◆ EXERCISE:
Restate the full listing precisely as written.
◇ ◇ ◇
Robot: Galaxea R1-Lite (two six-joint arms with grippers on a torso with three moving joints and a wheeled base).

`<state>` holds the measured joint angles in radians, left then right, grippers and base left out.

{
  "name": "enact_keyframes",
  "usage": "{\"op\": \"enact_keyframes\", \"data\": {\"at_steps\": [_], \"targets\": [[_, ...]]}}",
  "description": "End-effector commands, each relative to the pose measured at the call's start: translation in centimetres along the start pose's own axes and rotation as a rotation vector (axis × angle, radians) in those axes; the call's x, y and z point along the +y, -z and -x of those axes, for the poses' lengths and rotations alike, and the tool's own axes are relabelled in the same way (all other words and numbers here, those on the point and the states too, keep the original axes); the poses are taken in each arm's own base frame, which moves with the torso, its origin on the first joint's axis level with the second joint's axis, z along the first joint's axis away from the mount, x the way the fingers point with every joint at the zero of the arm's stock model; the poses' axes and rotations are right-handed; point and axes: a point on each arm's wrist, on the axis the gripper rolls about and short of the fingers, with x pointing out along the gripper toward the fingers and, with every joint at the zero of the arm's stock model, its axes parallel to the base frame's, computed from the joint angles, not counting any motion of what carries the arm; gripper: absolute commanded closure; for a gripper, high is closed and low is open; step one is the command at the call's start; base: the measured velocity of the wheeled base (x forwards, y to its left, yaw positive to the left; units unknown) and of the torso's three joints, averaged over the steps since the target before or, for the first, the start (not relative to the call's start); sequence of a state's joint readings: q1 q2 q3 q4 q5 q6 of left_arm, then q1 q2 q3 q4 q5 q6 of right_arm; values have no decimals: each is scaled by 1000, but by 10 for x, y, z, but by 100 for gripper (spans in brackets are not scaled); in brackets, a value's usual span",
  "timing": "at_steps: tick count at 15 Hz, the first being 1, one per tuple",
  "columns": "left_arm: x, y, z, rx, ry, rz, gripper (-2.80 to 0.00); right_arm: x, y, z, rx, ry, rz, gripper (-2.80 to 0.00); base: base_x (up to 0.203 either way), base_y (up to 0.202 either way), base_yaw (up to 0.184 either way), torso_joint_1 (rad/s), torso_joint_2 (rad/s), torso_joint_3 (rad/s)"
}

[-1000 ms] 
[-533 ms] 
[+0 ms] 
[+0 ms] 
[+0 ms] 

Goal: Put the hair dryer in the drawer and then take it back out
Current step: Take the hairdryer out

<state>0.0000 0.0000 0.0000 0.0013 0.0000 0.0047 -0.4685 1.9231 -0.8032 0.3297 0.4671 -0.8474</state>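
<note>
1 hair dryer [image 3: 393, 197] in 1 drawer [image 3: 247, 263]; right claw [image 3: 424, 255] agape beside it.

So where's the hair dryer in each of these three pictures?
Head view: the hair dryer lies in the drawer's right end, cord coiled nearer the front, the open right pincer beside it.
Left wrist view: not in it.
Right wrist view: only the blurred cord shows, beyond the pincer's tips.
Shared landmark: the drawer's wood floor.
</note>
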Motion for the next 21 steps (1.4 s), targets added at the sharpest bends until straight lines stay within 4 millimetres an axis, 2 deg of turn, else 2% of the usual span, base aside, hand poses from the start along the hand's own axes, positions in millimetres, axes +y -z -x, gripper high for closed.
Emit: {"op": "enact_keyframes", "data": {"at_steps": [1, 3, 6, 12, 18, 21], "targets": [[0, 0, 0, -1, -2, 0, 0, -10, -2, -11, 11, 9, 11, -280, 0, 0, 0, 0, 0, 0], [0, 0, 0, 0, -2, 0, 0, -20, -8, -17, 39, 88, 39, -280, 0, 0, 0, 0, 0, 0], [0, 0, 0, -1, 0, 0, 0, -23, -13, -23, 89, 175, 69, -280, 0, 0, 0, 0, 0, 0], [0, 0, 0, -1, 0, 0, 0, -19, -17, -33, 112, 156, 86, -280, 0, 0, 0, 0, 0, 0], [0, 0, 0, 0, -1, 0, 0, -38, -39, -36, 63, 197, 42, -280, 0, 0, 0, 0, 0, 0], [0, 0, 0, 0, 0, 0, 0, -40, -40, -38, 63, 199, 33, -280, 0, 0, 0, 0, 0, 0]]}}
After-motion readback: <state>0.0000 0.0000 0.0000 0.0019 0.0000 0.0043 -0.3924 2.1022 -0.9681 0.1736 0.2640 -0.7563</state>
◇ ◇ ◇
◆ PROBLEM SOLUTION:
Robot: Galaxea R1-Lite (two six-joint arms with grippers on a torso with three moving joints and a wheeled base).

`<state>` holds the measured joint angles in radians, left then right, grippers and base left out.

{
  "name": "enact_keyframes",
  "usage": "{\"op\": \"enact_keyframes\", \"data\": {\"at_steps\": [_], \"targets\": [[_, ...]]}}",
  "description": "End-effector commands, each relative to the pose measured at the call's start: translation in centimetres along the start pose's own axes and rotation as a rotation vector (axis × angle, radians) in those axes; the call's x, y and z point along the +y, -z and -x of those axes, for the poses' lengths and rotations alike, and the tool's own axes are relabelled in the same way (all other words and numbers here, those on the point and the states too, keep the original axes); the poses are taken in each arm's own base frame, which moves with the torso, its origin on the first joint's axis level with the second joint's axis, z along the first joint's axis away from the mount, x the way the fingers point with every joint at the zero of the arm's stock model; the poses' axes and rotations are right-handed; point and axes: a point on each arm's wrist, on the axis the gripper rolls about and short of the fingers, with x pointing out along the gripper toward the fingers and, with every joint at the zero of the arm's stock model, its axes parallel to the base frame's, computed from the joint angles, not counting any motion of what carries the arm; gripper: absolute commanded closure; for a gripper, high is closed and low is open; step one is the command at the call's start; base: the measured velocity of the wheeled base (x forwards, y to its left, yaw positive to the left; units unknown) and of the torso's three joints, averaged over the steps since the target before or, for the first, the start (not relative to the call's start); sequence of a state's joint readings: q1 q2 q3 q4 q5 q6 of left_arm, then q1 q2 q3 q4 q5 q6 of right_arm; values have no decimals: each is scaled by 1000, but by 10 for x, y, z, but by 100 for gripper (spans in brackets are not scaled); in brackets, a value's usual span",
  "timing": "at_steps: tick count at 15 Hz, the first being 1, one per tuple",
  "columns": "left_arm: x, y, z, rx, ry, rz, gripper (-2.80 to 0.00); right_arm: x, y, z, rx, ry, rz, gripper (-2.80 to 0.00); base: base_x (up to 0.203 either way), base_y (up to 0.202 either way), base_yaw (up to 0.184 either way), torso_joint_1 (rad/s), torso_joint_2 (rad/s), torso_joint_3 (rad/s)"
}

[-1000 ms] 
[-533 ms] 
[+0 ms] 
[+0 ms] 
[+0 ms] 

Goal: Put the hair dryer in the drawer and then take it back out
Current step: Take the hairdryer out

<state>0.0000 0.0000 0.0000 0.0013 0.0000 0.0047 -0.4685 1.9231 -0.8032 0.3297 0.4671 -0.8474</state>
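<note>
1 hair dryer [image 3: 393, 197] in 1 drawer [image 3: 247, 263]; right claw [image 3: 424, 255] agape beside it.

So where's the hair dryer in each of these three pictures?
Head view: the hair dryer lies in the drawer's right end, cord coiled nearer the front, the open right pincer beside it.
Left wrist view: not in it.
Right wrist view: only the blurred cord shows, beyond the pincer's tips.
Shared landmark: the drawer's wood floor.
</note>
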Motion for the next 21 steps (1.4 s), targets added at the sharpest bends until straight lines stay within 4 millimetres an axis, 2 deg of turn, else 2% of the usual span, base aside, hand poses from the start along the hand's own axes, positions in millimetres, axes +y -z -x, gripper high for closed.
Emit: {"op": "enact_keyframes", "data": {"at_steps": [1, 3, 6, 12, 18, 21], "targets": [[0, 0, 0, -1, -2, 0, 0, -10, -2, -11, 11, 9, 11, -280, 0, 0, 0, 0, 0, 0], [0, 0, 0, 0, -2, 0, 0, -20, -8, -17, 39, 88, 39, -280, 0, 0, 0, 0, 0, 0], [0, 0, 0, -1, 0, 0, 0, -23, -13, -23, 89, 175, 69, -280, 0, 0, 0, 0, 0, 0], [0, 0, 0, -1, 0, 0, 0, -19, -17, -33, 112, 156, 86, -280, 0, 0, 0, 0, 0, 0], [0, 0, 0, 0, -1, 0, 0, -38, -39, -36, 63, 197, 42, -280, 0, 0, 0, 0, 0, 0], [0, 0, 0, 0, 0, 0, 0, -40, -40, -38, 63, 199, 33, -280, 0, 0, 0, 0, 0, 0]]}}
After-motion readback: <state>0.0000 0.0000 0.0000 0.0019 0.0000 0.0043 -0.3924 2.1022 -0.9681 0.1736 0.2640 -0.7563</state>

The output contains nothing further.